Simon Yam looking good in
Sparrow.
- the Sina interviewer asked To if he'd seen Peter Chan's THE WARLORDS. To then began praising Chang Cheh's DYNASTY OF BLOOD and asked the interviewer if he'd seen it. Then he said that he would never direct a period martial arts movie unless it was really, really, really special. He also is completely uninterested in THE WATER MARGINS as a film project, and that the only part of that story he cares about is Gao Qiu.
- the interviewer challenged To's previous statements that he would stay in Hong Kong by pointing out that he'd been directing movies for Mainland companies recently like TRIANGLE and LINGER. To said that in order for his company to survive this is what he has to do.
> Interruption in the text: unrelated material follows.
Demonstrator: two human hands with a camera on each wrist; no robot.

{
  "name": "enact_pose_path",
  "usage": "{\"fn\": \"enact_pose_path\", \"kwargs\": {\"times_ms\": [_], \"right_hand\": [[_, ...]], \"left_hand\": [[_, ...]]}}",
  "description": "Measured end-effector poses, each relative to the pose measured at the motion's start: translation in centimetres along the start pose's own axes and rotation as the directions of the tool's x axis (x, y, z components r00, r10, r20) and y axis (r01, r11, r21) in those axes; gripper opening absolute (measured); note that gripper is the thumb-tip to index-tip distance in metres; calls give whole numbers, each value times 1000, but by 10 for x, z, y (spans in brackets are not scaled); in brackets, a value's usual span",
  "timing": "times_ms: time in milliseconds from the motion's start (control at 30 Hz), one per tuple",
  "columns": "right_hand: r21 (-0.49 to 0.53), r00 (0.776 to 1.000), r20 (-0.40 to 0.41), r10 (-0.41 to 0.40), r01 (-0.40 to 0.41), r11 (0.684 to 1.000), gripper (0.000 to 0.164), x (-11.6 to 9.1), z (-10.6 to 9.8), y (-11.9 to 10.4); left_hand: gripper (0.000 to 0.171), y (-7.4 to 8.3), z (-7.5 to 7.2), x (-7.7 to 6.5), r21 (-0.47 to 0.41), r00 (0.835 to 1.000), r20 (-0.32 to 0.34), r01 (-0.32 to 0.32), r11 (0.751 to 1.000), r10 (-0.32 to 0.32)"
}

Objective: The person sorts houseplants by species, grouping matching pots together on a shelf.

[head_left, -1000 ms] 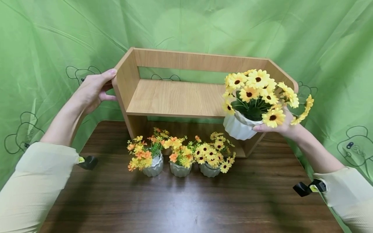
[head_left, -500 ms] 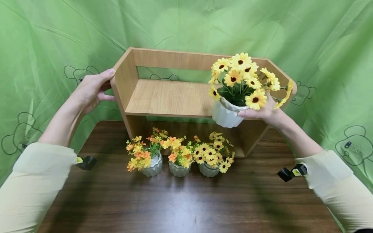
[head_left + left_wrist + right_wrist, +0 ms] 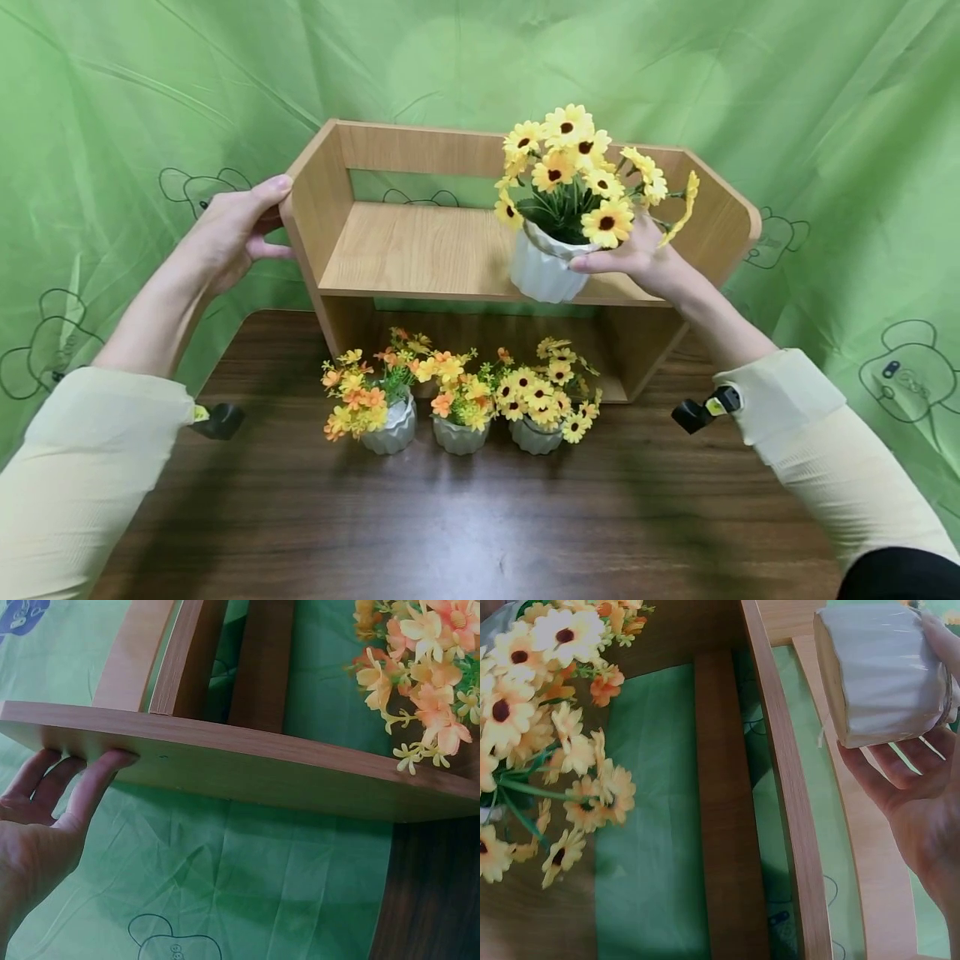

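My right hand point(image 3: 637, 258) grips a white ribbed flower pot point(image 3: 547, 267) of yellow daisies point(image 3: 555, 175), thumb on the near side. It is held upright at the front edge of the upper board of a wooden shelf point(image 3: 420, 250). In the right wrist view, fingers curl round the white pot point(image 3: 885, 675). My left hand point(image 3: 232, 229) rests against the outer face of the shelf's left side panel point(image 3: 247, 769); in the left wrist view its fingertips touch the wood. Below, an orange-flowered pot point(image 3: 392, 427), a second one point(image 3: 461, 435) and a yellow daisy pot point(image 3: 536, 435) stand in a row.
The shelf stands at the back of a dark wooden table point(image 3: 450, 533), its lower level behind the three pots. Green cloth point(image 3: 465, 58) hangs behind and at both sides. The shelf's right side panel point(image 3: 712, 217) rises beyond my right hand.
My right hand has carried the daisy pot leftward and up, from near the shelf's right panel towards the middle of the upper board. My left hand keeps its place on the side panel.
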State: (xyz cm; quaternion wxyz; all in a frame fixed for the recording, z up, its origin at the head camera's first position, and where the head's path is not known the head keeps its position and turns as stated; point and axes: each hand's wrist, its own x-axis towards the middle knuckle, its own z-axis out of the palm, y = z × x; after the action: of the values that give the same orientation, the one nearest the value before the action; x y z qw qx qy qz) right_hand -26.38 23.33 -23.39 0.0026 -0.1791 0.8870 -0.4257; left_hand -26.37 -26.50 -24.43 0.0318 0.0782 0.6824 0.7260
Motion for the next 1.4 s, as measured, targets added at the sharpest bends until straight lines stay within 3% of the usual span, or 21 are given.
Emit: {"fn": "enact_pose_path", "kwargs": {"times_ms": [67, 167, 233, 400, 467, 667, 733, 967, 1100, 1200, 1267, 1400], "right_hand": [[16, 1000, 7, -15, 15, 1000, 122, 5, 3, -2], [4, 994, 3, -108, 108, 994, 100, 15, 8, -4], [1, 992, 0, -128, 128, 992, 91, 19, 12, -5], [16, 999, -9, -47, 48, 999, 116, 28, 21, -11], [40, 999, -8, -42, 43, 998, 118, 33, 25, -14], [158, 988, 16, -154, 149, 976, 83, 50, 37, -23], [184, 985, 21, -173, 166, 969, 81, 55, 41, -26], [248, 986, 40, -163, 148, 957, 97, 71, 58, -33], [252, 993, 59, -97, 79, 964, 106, 78, 69, -38], [195, 998, 62, 0, -12, 981, 120, 80, 76, -40], [174, 998, 62, 19, -29, 984, 125, 81, 81, -41], [163, 996, 71, 57, -68, 984, 130, 81, 89, -43]], "left_hand": [[65, 0, 0, 0, -2, 1000, 1, -1, 1000, 1], [65, 0, -1, 1, 7, 1000, 3, -3, 1000, 3], [66, 0, -1, 1, 14, 1000, 4, -3, 1000, 3], [66, 0, -1, 1, 21, 1000, -2, 5, 1000, -5], [66, -1, -1, 1, 19, 1000, -2, 7, 1000, -7], [67, -1, -1, 1, 10, 1000, 0, 8, 1000, -8], [67, 0, -1, 1, 8, 1000, -3, 7, 1000, -7], [60, 0, -4, -2, 0, 1000, -1, -4, 1000, 4], [46, 1, -5, -2, -20, 1000, 1, -14, 1000, 14], [36, 2, -4, -2, -29, 1000, 0, -20, 999, 20], [30, 1, -4, -2, -32, 1000, -2, -22, 999, 22], [30, 0, -2, -2, -22, 1000, -6, -24, 999, 24]]}}
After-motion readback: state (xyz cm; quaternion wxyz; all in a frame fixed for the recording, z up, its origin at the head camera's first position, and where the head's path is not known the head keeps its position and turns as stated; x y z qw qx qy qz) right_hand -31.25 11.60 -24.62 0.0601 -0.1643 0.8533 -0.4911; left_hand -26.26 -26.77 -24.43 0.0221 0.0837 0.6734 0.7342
He said that he'd like to return to making more personal movies in ten years, then he re-stated that he still considers THROW DOWN his best movie (and I totally and completely agree - THROW DOWN is completely underrated).
HAF, the Hong Kong-Asia Film Financing Forum, has released their list of projects for 2008 and it's an impressive line-up full of big deal directors and producers like Hideo Nakata, Park Chan-Wook, Sabu, Ning Hao, Bong Joon-Ho, Nonzee Nimibutr and Fruit Chan (producing). The 25 projects are all at different stages of financing and they're all looking for funds so they can move into production. They'll be shopped around at this year's Hong Kong Filmart. Here's my take on the projects that look the most promising and, full disclosure, I was one of the folks hired to work on assembling the HAF project book so I feel unusually close to it this year.
The projects that I most want to see reach the screen:
7 DREAMS - Ning Hao (CRAZY STONE) wants to make a flick that does for time travel what SAVE THE GREEN PLANET did for UFOs. A ridiculous comedy about a young loser contacted by the future survivors of a nuclear apocalypse who are now hiding on the moon and who task him with the job of preventing armageddon. Oh, and they also want him to keep their colleague from turning into an old maid. Smart absurdism that needs his nimble touch.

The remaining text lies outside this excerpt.